PhD candidate, Art History
Faculty advisor: Preeti Chopra
Marie-Agathe is a PhD candidate in Art History, originally from Lyon, France. Her dissertation examines photography as an expression of politics from the French and Vietnamese perspectives. To do so, she focuses notably on color photographs displayed in colonial exhibitions and portraits of Vietnamese revolutionaries published in newspapers.
As an art history scholar of Vietnam during French colonization, which lasted from 1858 to 1954, Marie-Agathe said research on photography in Vietnam is underexplored. Her work integrates photography into the history and art history of the country by showing that it was a well-developed medium.

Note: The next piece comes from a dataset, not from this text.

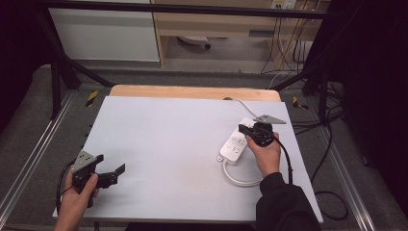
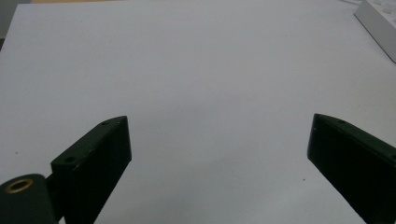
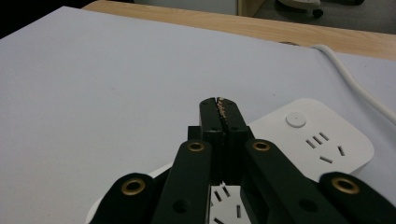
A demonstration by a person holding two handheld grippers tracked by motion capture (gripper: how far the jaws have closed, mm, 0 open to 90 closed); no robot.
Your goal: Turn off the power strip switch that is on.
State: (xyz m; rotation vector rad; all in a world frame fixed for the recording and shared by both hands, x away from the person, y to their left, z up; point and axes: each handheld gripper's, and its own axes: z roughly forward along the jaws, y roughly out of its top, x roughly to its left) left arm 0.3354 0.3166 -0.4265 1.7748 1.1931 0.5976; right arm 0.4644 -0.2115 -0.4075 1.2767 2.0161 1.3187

“Moreover, Vietnam is oftentimes associated with war in the United States,” Marie-Agathe said. “My work shows that Vietnam is more than a conflict and that photography created Vietnamese agency.”
Marie-Agathe received a Graduate School fellowship in 2020-21.
“I am grateful for this generous support,” Marie-Agathe said. “It enabled me to work on my dissertation while raising my first child.”
After receiving her Graduate School fellowship, Marie-Agathe also secured further funding opportunities outside of the university. One is a research grant from the French School of the Far East. The second grant, from the German Center for Art History in Paris, funded Marie-Agathe to conduct research in Paris during the spring 2022 semester.